Merveilleux instrument de progrès social ou monstre bureaucratique, salutaire facteur de lutte contre les risques de la maladie, du chômage et de la vieillesse ou mécanique perverse anti-économique, la Sécurité sociale fut tout au long de son histoire l'objet de haines tenaces et de déclarations d'amour enflammées.
Ce livre se penche sur les arguments échangés à la naissance de cette institution qui prétendait à la fois supprimer la grande pauvreté, éradiquer l'ignorance, anéantir le besoin physique, améliorer le niveau de vie collectif, stabiliser les revenus au niveau de la société et faire progresser la démocratie sociale.

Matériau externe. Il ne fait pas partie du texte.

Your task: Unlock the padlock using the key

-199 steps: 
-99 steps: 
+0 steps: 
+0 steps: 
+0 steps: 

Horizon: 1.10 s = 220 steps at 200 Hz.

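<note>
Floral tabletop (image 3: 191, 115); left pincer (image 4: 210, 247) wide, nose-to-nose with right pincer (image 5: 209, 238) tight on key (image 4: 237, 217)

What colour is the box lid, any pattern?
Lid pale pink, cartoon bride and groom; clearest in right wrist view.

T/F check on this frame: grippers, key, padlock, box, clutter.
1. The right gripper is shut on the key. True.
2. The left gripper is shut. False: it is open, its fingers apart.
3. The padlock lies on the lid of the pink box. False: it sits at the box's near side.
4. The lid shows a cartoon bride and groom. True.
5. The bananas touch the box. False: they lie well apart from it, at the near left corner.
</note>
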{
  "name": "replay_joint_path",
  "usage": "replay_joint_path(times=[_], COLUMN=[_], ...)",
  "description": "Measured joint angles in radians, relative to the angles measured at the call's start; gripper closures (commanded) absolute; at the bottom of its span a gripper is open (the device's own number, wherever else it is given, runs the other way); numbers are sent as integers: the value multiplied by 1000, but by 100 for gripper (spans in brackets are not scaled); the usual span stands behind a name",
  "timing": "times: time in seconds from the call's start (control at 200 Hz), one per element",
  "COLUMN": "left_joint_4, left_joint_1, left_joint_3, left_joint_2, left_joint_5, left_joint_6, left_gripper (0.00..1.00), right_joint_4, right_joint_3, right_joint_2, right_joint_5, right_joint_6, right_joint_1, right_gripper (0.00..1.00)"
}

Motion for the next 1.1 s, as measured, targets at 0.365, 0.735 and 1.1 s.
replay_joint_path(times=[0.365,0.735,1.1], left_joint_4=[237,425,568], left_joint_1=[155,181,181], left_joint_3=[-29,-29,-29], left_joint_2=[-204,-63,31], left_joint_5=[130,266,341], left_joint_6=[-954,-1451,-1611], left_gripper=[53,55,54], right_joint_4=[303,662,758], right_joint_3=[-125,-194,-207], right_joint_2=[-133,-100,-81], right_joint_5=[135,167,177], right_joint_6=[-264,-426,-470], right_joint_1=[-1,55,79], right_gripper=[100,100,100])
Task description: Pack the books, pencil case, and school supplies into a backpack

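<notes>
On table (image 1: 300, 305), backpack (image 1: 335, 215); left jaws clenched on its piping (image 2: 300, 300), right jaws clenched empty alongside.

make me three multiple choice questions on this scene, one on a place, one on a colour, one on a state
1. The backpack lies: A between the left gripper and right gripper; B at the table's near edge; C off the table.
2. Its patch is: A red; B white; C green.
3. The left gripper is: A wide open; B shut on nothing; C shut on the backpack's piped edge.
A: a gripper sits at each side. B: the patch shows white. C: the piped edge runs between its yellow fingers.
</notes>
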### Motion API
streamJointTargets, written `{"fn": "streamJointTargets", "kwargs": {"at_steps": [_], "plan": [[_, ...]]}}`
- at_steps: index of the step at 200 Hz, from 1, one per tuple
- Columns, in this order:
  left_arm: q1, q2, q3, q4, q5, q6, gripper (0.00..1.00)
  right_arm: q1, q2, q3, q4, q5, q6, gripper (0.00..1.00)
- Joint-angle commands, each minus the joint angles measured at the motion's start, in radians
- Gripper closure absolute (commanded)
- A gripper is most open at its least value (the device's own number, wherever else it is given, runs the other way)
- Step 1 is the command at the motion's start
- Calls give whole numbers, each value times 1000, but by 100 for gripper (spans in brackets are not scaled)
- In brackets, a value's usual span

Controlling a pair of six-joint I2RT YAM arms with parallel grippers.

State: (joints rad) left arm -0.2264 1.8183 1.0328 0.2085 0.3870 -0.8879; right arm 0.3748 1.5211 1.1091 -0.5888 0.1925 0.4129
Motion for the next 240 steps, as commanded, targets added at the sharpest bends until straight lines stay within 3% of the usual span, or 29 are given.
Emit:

Dissocier les idéaux de la pratique, opposer les illusions chimériques à l'implacable logique des chiffres: tel fut, dès les premiers jours, le travail des opposants au système. "La Sécurité sociale fonce droit dans le mur", "les excès des prestations sociales grèvent la compétitivité de l'économie nationale", "le niveau des charges est arrivé à saturation", "il faut oser entreprendre des réformes de structure": autant de lieux communs qui n'ont, depuis lors, jamais quitté le débat en matière de Sécurité sociale, et qui ont, peu à peu, pris le pas sur l'enthousiasme initial.
Y eut-il, cependant, un véritable enthousiasme initial? Peut-on sérieusement parler de l'"âge d'or de la Sécurité sociale" en évoquant ses premiers mois?
C'est entre autres à ces questions que tente de répondre ce livre, qui analyse et confronte les réactions, lors des premiers mois du système, des principaux interlocuteurs sociaux (syndicats, patronat, mutualité, mouvements familiaux, corps médical, cadres, fonctionnaires): quels aspects de la Sécurité sociale privilégiaient-ils? S'encombraient-ils de principes à son évocation? Se voulaient-ils polémiques? Quelle était la nature de leurs divergences? Autant d'interrogations qui permettront d'envisager l'immédiat après-guerre français sous un angle spécifique et original, tant la Sécurité sociale, déjà avant la guerre froide, constituait un catalyseur fondamental.